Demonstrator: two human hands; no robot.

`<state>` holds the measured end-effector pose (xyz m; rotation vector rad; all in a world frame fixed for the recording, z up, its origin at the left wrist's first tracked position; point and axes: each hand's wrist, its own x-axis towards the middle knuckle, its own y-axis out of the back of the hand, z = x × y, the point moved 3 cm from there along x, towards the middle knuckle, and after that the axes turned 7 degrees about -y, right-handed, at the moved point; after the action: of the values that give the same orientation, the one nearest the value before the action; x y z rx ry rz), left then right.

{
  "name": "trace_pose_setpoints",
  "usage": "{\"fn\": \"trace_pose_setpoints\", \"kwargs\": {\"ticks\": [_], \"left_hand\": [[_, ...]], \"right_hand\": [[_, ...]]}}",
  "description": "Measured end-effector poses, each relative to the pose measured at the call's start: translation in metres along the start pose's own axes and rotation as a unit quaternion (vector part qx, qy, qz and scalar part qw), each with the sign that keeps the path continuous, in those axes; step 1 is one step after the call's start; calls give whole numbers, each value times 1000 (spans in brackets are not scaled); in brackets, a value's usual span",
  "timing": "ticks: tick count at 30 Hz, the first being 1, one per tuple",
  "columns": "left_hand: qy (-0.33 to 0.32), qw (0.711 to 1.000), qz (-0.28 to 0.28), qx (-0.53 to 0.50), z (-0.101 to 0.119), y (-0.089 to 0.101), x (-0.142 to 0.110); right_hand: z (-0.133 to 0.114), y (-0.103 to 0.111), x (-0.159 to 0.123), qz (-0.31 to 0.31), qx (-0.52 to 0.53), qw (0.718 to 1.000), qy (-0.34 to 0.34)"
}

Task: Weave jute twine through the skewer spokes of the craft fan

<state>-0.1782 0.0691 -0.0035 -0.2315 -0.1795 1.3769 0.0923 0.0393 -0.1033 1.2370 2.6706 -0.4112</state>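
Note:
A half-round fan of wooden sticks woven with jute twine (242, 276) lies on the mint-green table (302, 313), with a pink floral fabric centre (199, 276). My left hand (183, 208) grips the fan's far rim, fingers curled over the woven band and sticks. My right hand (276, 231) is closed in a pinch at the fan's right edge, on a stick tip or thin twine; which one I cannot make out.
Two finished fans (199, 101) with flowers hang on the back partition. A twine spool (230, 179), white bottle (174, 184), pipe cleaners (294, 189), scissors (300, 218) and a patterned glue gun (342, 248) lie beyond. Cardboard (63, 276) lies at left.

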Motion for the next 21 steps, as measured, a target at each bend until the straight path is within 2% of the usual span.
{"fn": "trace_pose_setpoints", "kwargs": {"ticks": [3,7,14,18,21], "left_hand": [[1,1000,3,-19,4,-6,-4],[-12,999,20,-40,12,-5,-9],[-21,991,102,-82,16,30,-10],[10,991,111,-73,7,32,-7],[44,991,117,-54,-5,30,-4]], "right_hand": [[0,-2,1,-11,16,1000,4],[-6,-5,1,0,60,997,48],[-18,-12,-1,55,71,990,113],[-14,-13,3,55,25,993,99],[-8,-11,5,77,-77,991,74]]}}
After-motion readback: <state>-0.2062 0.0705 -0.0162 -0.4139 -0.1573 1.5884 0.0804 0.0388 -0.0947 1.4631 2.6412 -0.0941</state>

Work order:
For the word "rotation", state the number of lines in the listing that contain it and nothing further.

Output:
2